### Exercise instructions
Repeat the data exactly, with every line included.

### Data segment
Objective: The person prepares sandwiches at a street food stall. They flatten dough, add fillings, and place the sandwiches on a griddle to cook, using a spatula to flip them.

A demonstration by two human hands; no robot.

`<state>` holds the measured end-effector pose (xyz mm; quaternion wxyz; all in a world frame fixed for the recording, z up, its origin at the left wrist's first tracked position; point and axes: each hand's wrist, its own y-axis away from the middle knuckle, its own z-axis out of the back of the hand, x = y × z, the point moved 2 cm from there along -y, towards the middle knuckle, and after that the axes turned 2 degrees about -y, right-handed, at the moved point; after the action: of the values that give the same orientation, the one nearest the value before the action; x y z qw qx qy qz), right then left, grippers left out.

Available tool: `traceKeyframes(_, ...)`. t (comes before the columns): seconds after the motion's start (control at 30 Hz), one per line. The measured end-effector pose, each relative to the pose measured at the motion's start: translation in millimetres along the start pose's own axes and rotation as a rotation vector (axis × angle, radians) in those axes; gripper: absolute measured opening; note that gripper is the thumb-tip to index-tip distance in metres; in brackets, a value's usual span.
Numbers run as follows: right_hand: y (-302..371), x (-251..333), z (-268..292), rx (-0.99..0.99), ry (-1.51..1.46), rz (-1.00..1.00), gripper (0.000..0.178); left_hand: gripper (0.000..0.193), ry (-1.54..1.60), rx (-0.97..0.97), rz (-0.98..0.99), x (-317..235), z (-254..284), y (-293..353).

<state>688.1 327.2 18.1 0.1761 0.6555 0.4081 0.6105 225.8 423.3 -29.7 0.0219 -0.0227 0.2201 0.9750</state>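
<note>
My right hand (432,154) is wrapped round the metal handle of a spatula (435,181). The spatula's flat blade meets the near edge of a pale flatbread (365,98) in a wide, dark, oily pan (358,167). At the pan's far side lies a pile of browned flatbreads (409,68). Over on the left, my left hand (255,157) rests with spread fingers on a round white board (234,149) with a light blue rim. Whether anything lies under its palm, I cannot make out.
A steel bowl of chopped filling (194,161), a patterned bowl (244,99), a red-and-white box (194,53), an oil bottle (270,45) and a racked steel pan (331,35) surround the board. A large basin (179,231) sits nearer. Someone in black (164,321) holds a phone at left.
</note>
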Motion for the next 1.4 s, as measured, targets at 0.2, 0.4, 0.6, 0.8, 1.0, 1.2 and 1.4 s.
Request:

### Finished exercise
Objective: The person prepares sandwiches at a street food stall. They flatten dough, add fillings, and place the sandwiches on a griddle to cook, using a spatula to flip them.

A demonstration by two human hands; no robot.

`<state>` holds the measured end-effector pose (xyz mm; quaternion wxyz; all in a world frame fixed for the recording, z up, its origin at the left wrist's first tracked position; point and axes: each hand's wrist, its own y-axis away from the middle knuckle, its own z-axis out of the back of the hand, x = y × z, the point moved 2 cm from there along -y, towards the middle knuckle, and after that the axes turned 2 degrees about -y, right-handed, at the moved point; after the action: of the values that give the same orientation, the one nearest the value before the action; x y z qw qx qy qz), right then left, grippers left out.

Available tool: `traceKeyframes(_, ...)`. t (comes before the columns): seconds after the motion's start (control at 30 Hz), one per line. The measured end-effector pose, each relative to the pose measured at the motion's start: translation in millimetres along the start pose's own axes and rotation as a rotation vector (axis × angle, radians) in those axes; gripper: absolute measured opening; note that gripper is the thumb-tip to index-tip distance in metres; in brackets, a value's usual span.
Numbers run as follows: right_hand: y (-302..371), x (-251..333), z (-268..292), rx (-0.99..0.99), ry (-1.51..1.46), rz (-1.00..1.00), gripper (0.000..0.178); left_hand: gripper (0.000..0.193), ry (-1.54..1.60), rx (-0.97..0.97), rz (-0.98..0.99), x (-317..235), z (-254..284), y (-293..353).

<state>688.1 327.2 18.1 0.1761 0.6555 0.4081 0.6105 225.8 423.3 -29.7 0.0219 -0.0227 0.2201 0.9750</state>
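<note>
My right hand (432,154) is wrapped round the metal handle of a spatula (435,181). The spatula's flat blade meets the near edge of a pale flatbread (365,98) in a wide, dark, oily pan (358,167). At the pan's far side lies a pile of browned flatbreads (409,68). Over on the left, my left hand (255,157) rests with spread fingers on a round white board (234,149) with a light blue rim. Whether anything lies under its palm, I cannot make out.
A steel bowl of chopped filling (194,161), a patterned bowl (244,99), a red-and-white box (194,53), an oil bottle (270,45) and a racked steel pan (331,35) surround the board. A large basin (179,231) sits nearer. Someone in black (164,321) holds a phone at left.
</note>
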Motion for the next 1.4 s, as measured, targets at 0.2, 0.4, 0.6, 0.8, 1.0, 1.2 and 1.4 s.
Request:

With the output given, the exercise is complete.